Die Spannung bleibt dabei nicht auf der Strecke, im Gegenteil; es gibt da ganz einschneidende Faktoren, die bewältigt werden wollen. Wenn es denn etwas zu meckern gibt, an der „Brücke der brennenden Blumen“, dann, dass sich die Ereignisse am Ende des Buches zu überstürzen scheinen und man den Eindruck bekommen könnte, nicht die Figuren, sondern der Autor möchte die Story zu einem Ende treiben. Auch prasseln hier erneut arg viele Informationen auf den Leser ein, die im Rausch der Ereignisse kaum zu verarbeiten sind – wirklichen Abbruch an der hohen Qualität des vierten Mammutabenteuers tut das freilich nicht.

_Ein weiteres Lebensjahr Erfahrung für das Mammut._

Es wächst und reift und ist wiederum nicht mit dem Mammut zu vergleichen, das man aus den vorherigen Abenteuern kennt. Ich kann mich nur wiederholen: „Im Zeichen des Mammuts“ ist ein straff gezeichnetes Geschichtengeflecht, das nicht das Geringste mit den gewohnten Endlosreihen zu tun hat, mit denen der Fantasy-Leser derzeit überschüttet wird.

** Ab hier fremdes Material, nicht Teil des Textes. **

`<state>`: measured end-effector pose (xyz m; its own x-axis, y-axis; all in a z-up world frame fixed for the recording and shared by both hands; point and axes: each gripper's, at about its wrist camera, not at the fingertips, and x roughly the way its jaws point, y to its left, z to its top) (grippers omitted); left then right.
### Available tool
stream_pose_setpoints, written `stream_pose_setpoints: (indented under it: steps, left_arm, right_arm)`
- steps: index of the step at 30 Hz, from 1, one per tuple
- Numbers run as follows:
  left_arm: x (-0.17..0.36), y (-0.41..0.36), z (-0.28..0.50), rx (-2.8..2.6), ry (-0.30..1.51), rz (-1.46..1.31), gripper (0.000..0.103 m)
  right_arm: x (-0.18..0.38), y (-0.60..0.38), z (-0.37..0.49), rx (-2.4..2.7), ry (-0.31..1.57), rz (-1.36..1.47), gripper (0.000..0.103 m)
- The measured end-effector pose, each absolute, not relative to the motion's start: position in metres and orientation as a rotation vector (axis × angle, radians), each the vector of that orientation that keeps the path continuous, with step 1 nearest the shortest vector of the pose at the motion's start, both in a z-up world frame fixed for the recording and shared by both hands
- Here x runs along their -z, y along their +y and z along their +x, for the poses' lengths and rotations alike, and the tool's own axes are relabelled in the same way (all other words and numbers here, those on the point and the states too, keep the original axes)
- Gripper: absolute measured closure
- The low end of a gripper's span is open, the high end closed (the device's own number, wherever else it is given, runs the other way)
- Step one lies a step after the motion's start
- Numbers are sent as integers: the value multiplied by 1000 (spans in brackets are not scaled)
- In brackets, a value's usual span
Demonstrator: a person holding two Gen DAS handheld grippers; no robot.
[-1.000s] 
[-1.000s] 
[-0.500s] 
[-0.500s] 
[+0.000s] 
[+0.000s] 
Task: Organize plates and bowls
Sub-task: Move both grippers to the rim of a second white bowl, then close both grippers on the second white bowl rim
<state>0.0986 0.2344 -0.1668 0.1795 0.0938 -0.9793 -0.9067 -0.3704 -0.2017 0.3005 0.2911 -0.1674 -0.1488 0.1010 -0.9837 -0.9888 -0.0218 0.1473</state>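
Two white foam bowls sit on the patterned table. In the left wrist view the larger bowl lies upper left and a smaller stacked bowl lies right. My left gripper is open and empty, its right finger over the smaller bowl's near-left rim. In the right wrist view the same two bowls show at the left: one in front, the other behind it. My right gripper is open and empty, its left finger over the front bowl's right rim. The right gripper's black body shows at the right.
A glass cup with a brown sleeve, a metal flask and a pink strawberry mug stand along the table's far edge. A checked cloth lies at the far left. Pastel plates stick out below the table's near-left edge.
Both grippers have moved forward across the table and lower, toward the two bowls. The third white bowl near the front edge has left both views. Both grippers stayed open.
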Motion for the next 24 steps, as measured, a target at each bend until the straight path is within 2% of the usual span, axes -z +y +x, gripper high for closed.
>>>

Hier gibt es keine Information zu viel; wer sich epische Breite wünscht, soll einen weiten Bogen um diesen Zyklus machen, aber wer eine wirklich abwechslungsreiche und originelle Fantasy-Saga lesen möchte, kommt an „Im Zeichen des Mammuts“ nicht vorbei.

Tobias O. Meißner hat hier etwas Respektables geschaffen und mit jedem Band, den ich lese, wächst mein Respekt für das Projekt und seine Umsetzung. Noch drei Bände folgen und ich kann es schon jetzt kaum erwarten, bis das nächste Mammut-Abenteuer in meinem Briefkasten landet! So muss originelle Fantasy geschrieben sein!